After realizing that it was easy to come up with a minimal registry file which will bring NGen down
Windows Registry Editor Version 5.00 [HKEY_LOCAL_MACHINE\SOFTWARE\Microsoft\.NETFramework\v2.0.50727\NGenService\Roots\C:/AnyNameWillDo.dll] [HKEY_LOCAL_MACHINE\SOFTWARE\Microsoft\.NETFramework\v2.0.50727\NGenService\Roots\C:/AnyNameWillDo.dll\0] "ImageList"=hex:00,69,00,6f
When you import that reg file and you execute
ngen.exe createpdb system.ni.dll c:\temp
in the directory where the native image of System.ni.dll is located NGen will explode. But beware that at least on Windows 10 my machine did freeze and never recover when all physical memory was allocated. It seems that older Windows editions (e.g. Server 2008 R2) deal with such rapidly allocating applications in a better way which lets you at least terminate the application once it has gotten all physical memory.
After have drilled down that far it is pretty clear where NGen did break although it remains a mystery how the registry keys were corrupted. The case is currently being investigated at Microsoft which will hopefully result in a more robust NGen which will ignore bogus registry entries and delete them which should cause the recreation of the missing NGen root entries some time later. The data sent to MS are memory dumps, and ETL Trace, procmon trace and the reg file to corrupt the registry on a test machine.
Troubleshooting is not magic although many people assume magic happening here. It is pretty straightforward to capture the relevant data with some experience. Analyzing the captured data is indeed a complex undertaking and requires a lot of experience. The goal of this blog post is to help other people dealing with failures to understand what data is needed and why. Capturing the data is much easier and faster than to analyze it. If you capture the right data you will make the work of others trying to help you a lot easier.
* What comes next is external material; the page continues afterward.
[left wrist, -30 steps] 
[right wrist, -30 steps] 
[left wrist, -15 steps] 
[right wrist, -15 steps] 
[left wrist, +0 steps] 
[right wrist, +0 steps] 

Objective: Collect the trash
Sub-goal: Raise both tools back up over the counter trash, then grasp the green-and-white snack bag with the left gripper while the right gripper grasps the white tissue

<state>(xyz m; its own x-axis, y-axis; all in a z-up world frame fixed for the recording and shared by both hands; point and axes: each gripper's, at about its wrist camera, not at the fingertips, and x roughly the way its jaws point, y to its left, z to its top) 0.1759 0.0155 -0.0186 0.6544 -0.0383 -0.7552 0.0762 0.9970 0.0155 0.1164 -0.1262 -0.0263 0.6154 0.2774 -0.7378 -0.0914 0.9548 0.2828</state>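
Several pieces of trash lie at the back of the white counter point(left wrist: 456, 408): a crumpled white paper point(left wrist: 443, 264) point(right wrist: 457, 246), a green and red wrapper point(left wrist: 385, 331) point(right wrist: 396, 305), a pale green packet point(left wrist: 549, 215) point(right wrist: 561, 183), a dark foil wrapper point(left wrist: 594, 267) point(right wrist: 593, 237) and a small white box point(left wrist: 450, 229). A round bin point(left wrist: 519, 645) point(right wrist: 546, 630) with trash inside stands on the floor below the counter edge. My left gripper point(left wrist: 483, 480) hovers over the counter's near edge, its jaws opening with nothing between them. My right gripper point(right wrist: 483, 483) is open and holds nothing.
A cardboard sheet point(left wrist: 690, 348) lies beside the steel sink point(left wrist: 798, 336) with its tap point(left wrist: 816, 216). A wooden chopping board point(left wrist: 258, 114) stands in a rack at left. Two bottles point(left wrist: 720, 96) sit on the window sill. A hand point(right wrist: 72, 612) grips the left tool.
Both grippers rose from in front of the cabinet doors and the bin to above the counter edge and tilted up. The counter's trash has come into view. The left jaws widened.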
I always tell people that it makes no sense to assign one guy of a team as troubleshooter and send him to a Windbg/ETW training. First of all if someone is assigned to a task he dislikes he will never be good at it. Second it needs a lot of practice and experience to be able to drill down this deep. If you are trying to analyze such an issue once every few months you will not have the necessary skills to use the tools correctly. If you want to bring a member of your team at a good level to troubleshoot hard issues he/she must be willing to look at a memory dump nearly every day. If no one raises his hand for this task you can spare the money for the Windbg/ETW training. But it makes sense to bring all team members to a level where everyone understands what data is needed to let some specialized guys to look into the issues in an efficient manner by providing enough and the right data to successfully nail the root cause. As a positive side effect more people will get used to these tools and some guys will like to drill deeper. These are the ones you should send to a Windbg/ETW training.
That’s all for today. Remember: Great tools are useless. Tools become great when people use them.